The fisher-boy's appearance at this moment proved to Mr. Graves's entire satisfaction that he was not in South America. He stood in the door-way, flushed with excitement, breathing hard after his rapid run, and looking[278] first at his mother and then at the boat-builder, who did not act as if he thought him a very great rascal. As soon as Bob had greeted his mother, he arose and shook hands with him, exclaiming—

"I am glad you have concluded to come back, Bobby."

"Concluded!" repeated the fisher-boy. That one word opened his eyes, and he imagined he knew the object of the boat-builder's visit. "You didn't suppose I had run away, did you?"

"Well, to tell the honest truth, we did, Bobby," replied Mr. Graves, settling back in his chair, as if he was willing to listen to any explanation the fisher-boy had to make. "You see, every thing pointed that way. You go in debt for a splendid little skiff, somebody steals her from you, you don't pay a cent on your note, and you suddenly disappear, and nobody knows were you have gone. What else could we suppose? There are no such things as kidnappers nowadays."

"There was such a thing as a Crusoe band, though!" replied Bob, who was astonished and indignant that any one should suppose him mean and dishonest enough to absent himself on account of a paltry debt of twenty-six dollars. He knew that all his acquaintances would be surprised at his absence, but he had never imagined that they would accuse him of running away.

"There was a—what did you call that band, Bobby?" inquired Mr. Graves, bending forward in his chair, and placing his hand behind his ear.


"What would I run away for?" demanded the fisher-boy, who did not feel disposed to favor his creditor with an explanation, after he had accused him so wrongfully. "My three months are not up yet, Mr. Graves. When the time comes you shall have your money."

"I hope so. I certainly hope so," said the boat-builder, picking up his hat, for he plainly saw that Bob did not want him there. "You will understand, of course, that the fact of your losing the boat does not affect the debt. Have I your promise that you will remain in the village?"

"Certainly, sir. I live here," replied the fisher-boy, rather coldly.

Mr. Graves bowed himself out, and returned to his ship-yard breathing a good deal easier. He was certain that his twenty-six dollars were safe. His mind was easy on that score, but his curiosity had been excited, and he would have been almost willing to give the price of the boat to know where his customer had been, and what he had been doing during his absence.

"Now, Bobby, tell me all about it," said Mrs.
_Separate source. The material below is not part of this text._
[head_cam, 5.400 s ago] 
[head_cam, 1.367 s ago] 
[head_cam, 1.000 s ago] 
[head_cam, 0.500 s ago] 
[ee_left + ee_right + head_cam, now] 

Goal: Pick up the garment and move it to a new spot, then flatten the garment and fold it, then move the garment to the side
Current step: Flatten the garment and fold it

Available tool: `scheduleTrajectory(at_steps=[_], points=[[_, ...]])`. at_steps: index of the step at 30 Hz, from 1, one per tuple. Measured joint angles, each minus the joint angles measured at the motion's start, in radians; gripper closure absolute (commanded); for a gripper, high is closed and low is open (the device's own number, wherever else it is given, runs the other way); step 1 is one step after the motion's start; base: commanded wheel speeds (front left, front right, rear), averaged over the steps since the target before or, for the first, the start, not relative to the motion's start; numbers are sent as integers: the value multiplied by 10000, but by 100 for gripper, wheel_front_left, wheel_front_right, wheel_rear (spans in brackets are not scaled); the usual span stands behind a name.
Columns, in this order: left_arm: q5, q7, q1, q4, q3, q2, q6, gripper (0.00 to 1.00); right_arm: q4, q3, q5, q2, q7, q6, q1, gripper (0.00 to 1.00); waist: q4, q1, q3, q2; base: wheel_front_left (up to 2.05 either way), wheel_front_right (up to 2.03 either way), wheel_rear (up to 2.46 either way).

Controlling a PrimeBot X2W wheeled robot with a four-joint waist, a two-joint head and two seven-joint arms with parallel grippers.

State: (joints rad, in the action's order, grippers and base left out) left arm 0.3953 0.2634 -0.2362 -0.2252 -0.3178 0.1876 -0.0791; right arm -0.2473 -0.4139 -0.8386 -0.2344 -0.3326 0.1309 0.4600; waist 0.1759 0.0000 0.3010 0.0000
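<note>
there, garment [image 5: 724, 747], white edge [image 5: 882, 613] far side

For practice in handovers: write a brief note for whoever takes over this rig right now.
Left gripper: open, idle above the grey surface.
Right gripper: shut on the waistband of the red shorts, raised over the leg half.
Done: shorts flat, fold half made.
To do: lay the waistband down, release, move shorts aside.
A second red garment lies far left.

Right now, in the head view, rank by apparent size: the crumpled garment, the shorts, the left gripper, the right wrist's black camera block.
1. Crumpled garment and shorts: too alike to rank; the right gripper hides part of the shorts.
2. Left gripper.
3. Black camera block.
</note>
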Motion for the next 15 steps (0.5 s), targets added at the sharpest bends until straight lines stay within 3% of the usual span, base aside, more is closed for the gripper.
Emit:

Jennings, as soon as the door had closed behind their visitor.

"Before I begin, mother, answer me one question," said the fisher-boy. "Did you believe that I had run away?"

"I did not," was the prompt reply.

Bob drew a long breath of relief. There was at least one person in the world who still had faith in him. Seating himself in a chair by his mother's side, he related[280] his story just as he had told it to the executive officer of the Storm King, and wound up by saying—"I am not sorry for what has happened. I know that I have been kept from my work, but I have found my skiff, and now I am going after it."

Bob did go. He put a piece of candle in his pocket—for the lantern that had been used in the cave was on board the yacht—and started off without waiting for his breakfast, although he had not eaten a mouthful since the previous morning. He went straight to the wharf, and his appearance there occasioned a great commotion among the ferry-boys, who climbed out of their boats, and gathered about him, even neglecting the passengers who were waiting to be carried across the harbor.

"Where have you been, Bobby, an' where's Sam Barton, an' Bill Stevens, an' Jack Bennett, an' the rest of them fellers?" inquired half a dozen of the boys at once.

"If one of you will lend me a boat for ten minutes, and go with me, I'll tell you all about it," was Bob's reply.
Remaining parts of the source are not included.